Data to use =>
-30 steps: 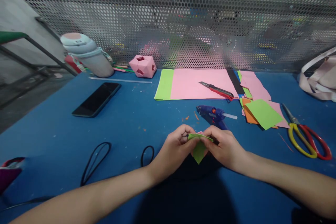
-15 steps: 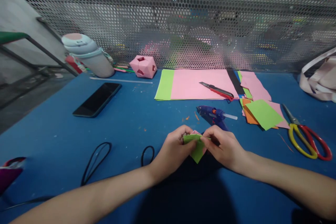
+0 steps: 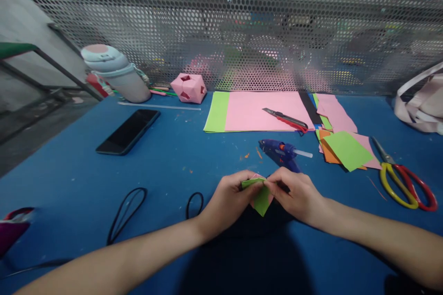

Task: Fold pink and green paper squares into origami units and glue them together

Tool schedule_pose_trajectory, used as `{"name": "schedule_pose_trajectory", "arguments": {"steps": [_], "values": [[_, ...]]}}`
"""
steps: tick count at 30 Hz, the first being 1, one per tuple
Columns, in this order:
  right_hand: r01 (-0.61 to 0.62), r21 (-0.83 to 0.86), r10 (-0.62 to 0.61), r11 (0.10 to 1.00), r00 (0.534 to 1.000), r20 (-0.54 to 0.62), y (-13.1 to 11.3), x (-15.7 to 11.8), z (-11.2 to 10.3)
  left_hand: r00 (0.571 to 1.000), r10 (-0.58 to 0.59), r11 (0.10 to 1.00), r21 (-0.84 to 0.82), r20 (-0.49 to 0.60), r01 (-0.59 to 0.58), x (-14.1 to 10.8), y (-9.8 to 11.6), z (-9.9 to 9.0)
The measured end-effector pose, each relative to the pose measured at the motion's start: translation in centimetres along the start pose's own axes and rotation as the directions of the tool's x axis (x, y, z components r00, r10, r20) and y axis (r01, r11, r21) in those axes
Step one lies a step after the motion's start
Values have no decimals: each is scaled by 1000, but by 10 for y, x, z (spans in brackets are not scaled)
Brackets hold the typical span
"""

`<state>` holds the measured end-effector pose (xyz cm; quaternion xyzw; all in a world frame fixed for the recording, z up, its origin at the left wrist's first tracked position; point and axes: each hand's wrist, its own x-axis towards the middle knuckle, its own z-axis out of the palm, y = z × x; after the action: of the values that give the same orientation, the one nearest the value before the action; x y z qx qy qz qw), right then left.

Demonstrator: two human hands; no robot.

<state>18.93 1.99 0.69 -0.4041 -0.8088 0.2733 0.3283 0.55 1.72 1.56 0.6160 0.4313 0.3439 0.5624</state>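
Note:
Between my two hands is a small folded paper piece [image 3: 262, 203], green with some pink showing at its edges. My left hand [image 3: 231, 200] pinches its left side between thumb and fingers. On the other side, my right hand [image 3: 296, 193] pinches the upper right edge, thumb against fingertips. The piece is held just above the blue table, one corner pointing toward me. Part of it is hidden behind my fingers. Just beyond my right hand lies a blue glue gun [image 3: 282, 151] with a clear glue stick in its back.
Pink sheets [image 3: 256, 106] carry a red box cutter [image 3: 287, 120]. Paper squares [image 3: 349, 150] and scissors [image 3: 404, 184] lie right. Leftward are a phone [image 3: 128, 132], a bottle [image 3: 119, 76], a pink paper ball [image 3: 189, 88] and a black cable [image 3: 126, 214]. A perforated metal panel [image 3: 155, 23] stands behind.
Both hands keep their pinch on the folded paper. Its lower green corner has shifted slightly, and a little more pink shows along its left edge. Nothing else on the table has moved.

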Motion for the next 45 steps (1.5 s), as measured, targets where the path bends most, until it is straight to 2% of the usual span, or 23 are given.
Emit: {"name": "schedule_pose_trajectory", "arguments": {"steps": [5,8,10,12,14,17,20,24,28,31,33,36,39,41,43,45], "values": [[-3,-150,15,989,997,78,-7,2,-10,999,-40,999,-15,-35,39,5,-2,-6],[150,-244,-126,958,986,111,-7,-3,-22,984,-118,991,-77,-133,109,10,-4,-10],[281,-310,-251,908,959,132,-3,-10,-32,969,-155,984,-122,-194,133,13,-6,-12],[340,-376,-315,862,940,128,4,-18,-42,960,-174,977,-161,-218,140,16,-9,-13],[286,-434,-281,854,957,76,13,-24,-51,958,-181,975,-169,-223,145,18,-9,-13],[57,-450,-83,891,996,-39,27,-23,-58,958,-173,979,-150,-230,141,20,-7,-11],[-103,-385,86,917,994,-63,37,-11,-54,958,-155,983,-130,-242,127,19,-4,-10],[-209,-300,212,931,977,-24,40,10,-40,953,-140,989,-78,-268,123,20,-2,-11],[-293,-211,291,933,956,-43,40,18,-30,951,-125,992,-56,-284,113,23,-6,-15],[-366,-71,362,928,930,-64,37,16,-29,947,-108,994,-36,-301,102,26,-9,-18],[-373,51,376,926,924,-66,31,14,-30,944,-109,994,-34,-310,103,27,-9,-19],[-334,140,348,932,933,-93,17,7,-33,943,-106,994,-54,-316,93,28,-10,-19],[-231,82,239,969,966,-99,3,-2,-34,943,-100,994,-74,-317,80,29,-11,-18],[-117,-5,116,993,993,-29,-2,-7,-33,946,-108,993,-78,-306,88,29,-11,-18],[-16,-86,19,996,999,35,-3,-10,-32,945,-121,992,-77,-303,103,30,-10,-17],[32,-144,-21,989,997,79,-2,-12,-31,943,-129,991,-70,-308,112,30,-10,-17]]}}
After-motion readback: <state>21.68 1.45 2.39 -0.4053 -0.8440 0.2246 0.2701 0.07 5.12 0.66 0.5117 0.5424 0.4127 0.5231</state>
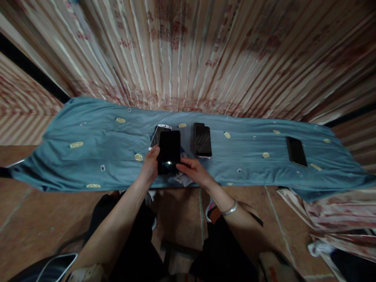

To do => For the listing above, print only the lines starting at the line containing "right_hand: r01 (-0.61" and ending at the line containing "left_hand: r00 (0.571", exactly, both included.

Output for this exercise =>
  right_hand: r01 (-0.61 to 0.62), r21 (-0.83 to 0.86), r10 (-0.62 to 0.61), r11 (0.10 to 1.00), r00 (0.534 to 1.000), r20 (-0.54 to 0.62), y (-13.1 to 11.3), x (-15.7 to 11.8), z (-11.2 to 10.3)
  left_hand: r00 (0.571 to 1.000), r10 (-0.58 to 0.59), r11 (0.10 to 1.00), r21 (-0.84 to 0.82), r20 (-0.49 to 0.60), r01 (-0.59 to 0.58), x (-14.1 to 10.8), y (-9.8 to 11.6), z (-9.9 to 9.0)

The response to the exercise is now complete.